Rejection is not all bad. I found in the last few years working with people that rejection is what holds many people back from achieving what they set out to. So, what a couple people said no that really should not stop you. The key to getting rejected is to learn why then move on to the next person. My favorite thing to say to myself when I hear NO is NEXT. I move on and find better opportunities for me. The opportunity that you thought was so perfect for you before you were rejected was all in your head. You never know what a situation is until you are in it. So, when you are told no; remind yourself that it probably was not the best fit for you and that you need to find the right fit. When I am talking about rejection, I am talking about Jobs, Schools, People, any situation where someone else has the power to say no. Remember you always have the power to move on and say NEXT!

I want to say that I understand how much rejection stings and hurts and deflates your ego. I also want to point out that like everything, the more you do it or hear it or feel it, the easier it is, the less it hurts, the less the sting of defeat and the more its motivation to move forward.

Here is an embarrassing but true story about me. I grew up with a learning disability called Dyslexia. I was placed in special classes that at the time did not know what to do with me, so I basically had no real education. I did learn how to maneuver in the world and did well for myself but always had spelling issues come up. No matter how hard I tried there would always be something wrong, and with the English language with so many words that sound the same but spelled differently, it can cause “Issues” for a dyslexic, with that said. I am always taking classes to learn more about the things that interest me. I decided to go to Drexel university and wrote my Entrance essay and sent transcripts and all. I was REJECTED! I did not give up I asked why and what I can do, and they said that to begin with I spelled College with an “a” …“Collage”! Spell check did not pick this up, and I looked foolish, But then I asked if I can go Nonmatriculated (Spelled correctly) and they said yes and I have a 4.0 at this moment. I say at this moment because I am in the middle of a spelling intensive writing class and it’s giving me a run for my money…
Moral of the story you hear no, ask why then change course to either fix it or move on to the next opportunity that will take you forward in the direction of your goals.

 

There was a great Ted Talk I want to point out for a great inspiration. Jia Jiang turned something we are all afraid of “Rejection” into what energizes him.

Jia decided to do 100 rejections and videotape his rejections to learn from them:

  • Ask a stranger to borrow $100. Response No! while watching the video he saw how scared he was and remembered the 6-year-old him.
  • Buerger Refill at a fast food restaurant.

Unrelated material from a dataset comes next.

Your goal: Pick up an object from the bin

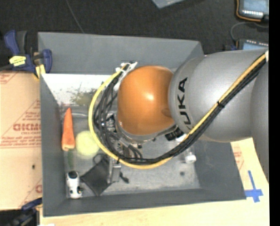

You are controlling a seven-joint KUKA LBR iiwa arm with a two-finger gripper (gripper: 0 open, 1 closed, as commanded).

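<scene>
Black flat piece [96, 178], lower left of the bin [130, 51] floor, my tool [115, 169] just beside its right edge, tool released or clenched I cannot tell, pale yellow ball [85, 143] and orange carrot [68, 130] near, toward the left wall.

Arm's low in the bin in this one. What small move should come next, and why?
Probably a slight shift toward the view's left and down: the gripper sits at the right edge of the black flat piece, not plainly over it. The pale yellow ball and orange carrot-shaped thing lie further left.
</scene>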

Response No! but then learned to add to the requests to let the other person know his interests.
  • Olympic Doughnuts (donuts made in the formation of the Olympic rings) Response Surprisingly yes, the person was interested and made it, the video went Viral. This put him on the map, and he was getting support from all over the country for this idea.
  • Can I plant this flower in your back yard? Response No! but then Jia asked why not, and the person said they have a dog that would dig it up, and it would be a waste of your flowers, but Janet across the street loves flowers you should ask her. So now by asking shy he is getting a referral and the reasoning for the rejection and he was not the one who was rejected it was the waste of a flower.
  • Starbucks greeter: Response No! But then he said why because it’s a “weird” request, and the manager said yes, but then realized that because he was realistic about the request and knew it was odd that he could do it for an hour and just to not be too weird. He learned that acknowledging that a request could be odd, he helped the other person realize he was coming from an honest place.
  • Day 6: Can I teach your class, he literally knocked on professors doors asking is he could teach their class, and they said no until he came to one who said that no one has ever asked that before. Jia showed his powerpoints, and handouts and the teacher added him to the next curriculum and him taught a class the next semester.

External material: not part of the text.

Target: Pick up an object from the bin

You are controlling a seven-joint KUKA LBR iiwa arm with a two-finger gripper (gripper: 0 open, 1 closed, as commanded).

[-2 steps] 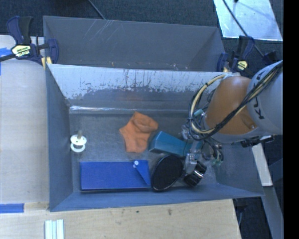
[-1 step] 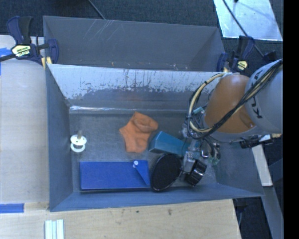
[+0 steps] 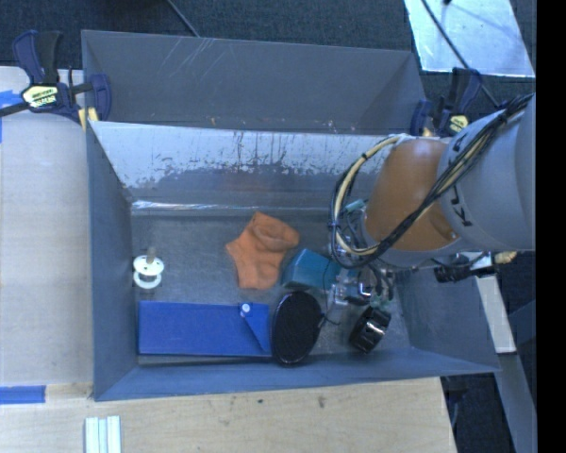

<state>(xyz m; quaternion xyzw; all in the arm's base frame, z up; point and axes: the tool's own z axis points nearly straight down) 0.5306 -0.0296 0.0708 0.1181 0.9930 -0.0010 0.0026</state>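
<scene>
Camera view, end effector (image 3: 357,298) just beside teal block (image 3: 307,268)

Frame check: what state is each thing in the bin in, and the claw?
Orange crumpled cloth: bunched up, lying free mid-floor.
Teal blocky object: on the floor beside the cloth, next to the claw.
Black oval object: lying by the near wall, at the pad's right end.
Flat blue rectangular pad: lying flat along the near wall.
Small white round spool: alone at left.
Claw: low inside the grey metal bin, at right.
</scene>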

Jia learned that by asking for things that you want, you have a better chance of getting what you want versus never asking at all. The thing that held him back was the fear of the rejection in the first place. This sounds very simple but thinks about how much rejection hurts and why we stay away from it.

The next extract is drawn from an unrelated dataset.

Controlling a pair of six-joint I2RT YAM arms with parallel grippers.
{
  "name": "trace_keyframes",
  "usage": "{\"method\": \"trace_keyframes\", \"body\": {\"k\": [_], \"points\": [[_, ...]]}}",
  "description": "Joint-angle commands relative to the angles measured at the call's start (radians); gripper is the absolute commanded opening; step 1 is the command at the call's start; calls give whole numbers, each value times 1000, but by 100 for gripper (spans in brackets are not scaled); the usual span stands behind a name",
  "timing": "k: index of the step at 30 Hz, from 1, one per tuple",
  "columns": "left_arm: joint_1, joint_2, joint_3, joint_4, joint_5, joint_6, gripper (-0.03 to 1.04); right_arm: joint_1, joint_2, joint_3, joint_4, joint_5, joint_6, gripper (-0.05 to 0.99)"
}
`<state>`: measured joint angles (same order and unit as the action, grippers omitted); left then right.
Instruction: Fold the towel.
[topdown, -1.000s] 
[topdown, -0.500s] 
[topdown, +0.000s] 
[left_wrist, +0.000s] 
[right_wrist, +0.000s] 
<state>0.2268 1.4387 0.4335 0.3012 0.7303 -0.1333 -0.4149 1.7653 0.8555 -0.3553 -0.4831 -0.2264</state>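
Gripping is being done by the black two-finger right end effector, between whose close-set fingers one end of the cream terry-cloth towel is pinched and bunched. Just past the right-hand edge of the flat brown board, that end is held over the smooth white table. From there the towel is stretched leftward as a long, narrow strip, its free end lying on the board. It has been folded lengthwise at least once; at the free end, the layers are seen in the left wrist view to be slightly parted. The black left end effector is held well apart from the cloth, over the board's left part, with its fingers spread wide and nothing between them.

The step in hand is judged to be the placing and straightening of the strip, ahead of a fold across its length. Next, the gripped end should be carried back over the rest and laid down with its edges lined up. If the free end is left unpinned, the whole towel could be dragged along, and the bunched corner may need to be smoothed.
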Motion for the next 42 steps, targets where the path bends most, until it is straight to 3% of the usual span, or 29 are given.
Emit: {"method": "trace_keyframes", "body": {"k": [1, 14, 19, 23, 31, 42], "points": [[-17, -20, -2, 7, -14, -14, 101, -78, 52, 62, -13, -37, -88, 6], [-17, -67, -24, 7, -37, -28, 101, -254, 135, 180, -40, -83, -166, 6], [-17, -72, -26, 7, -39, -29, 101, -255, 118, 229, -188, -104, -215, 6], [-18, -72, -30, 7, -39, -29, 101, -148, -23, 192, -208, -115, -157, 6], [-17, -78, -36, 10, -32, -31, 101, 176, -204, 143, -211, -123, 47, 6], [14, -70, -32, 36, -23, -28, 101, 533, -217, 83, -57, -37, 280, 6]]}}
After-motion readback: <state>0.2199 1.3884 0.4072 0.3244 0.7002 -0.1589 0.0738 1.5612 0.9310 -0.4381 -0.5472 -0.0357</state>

https://www.ted.com/talks/jia_jiang_what_i_learned_from_100_days_of_rejection

Comedy Therapy

by admin

IMG_2793One thing that separates us from the rest of the mammals is humor.

Stand up comedy or all humor for that much is an emotional response an uncensored reaction. We respond emotionally to something the same way we would cower if we are afraid or cry if we were sad. It’s just how our brain works.

Why Comedy:

One example of a common joke structure uses the idea of bait and switch to shock you. What happens is the joke will build tension and once that tension is relieved you laugh. Our brains are just built like that. It a basic emotional response just like fight or flight… (do we all know what that is?) It’s part of who we are. Have you ever notices this for yourself?  When we’re up against something that might be uncomfortable or really difficult at that moment, but then it’s over and your relieved of that stress… you laugh or at least smile.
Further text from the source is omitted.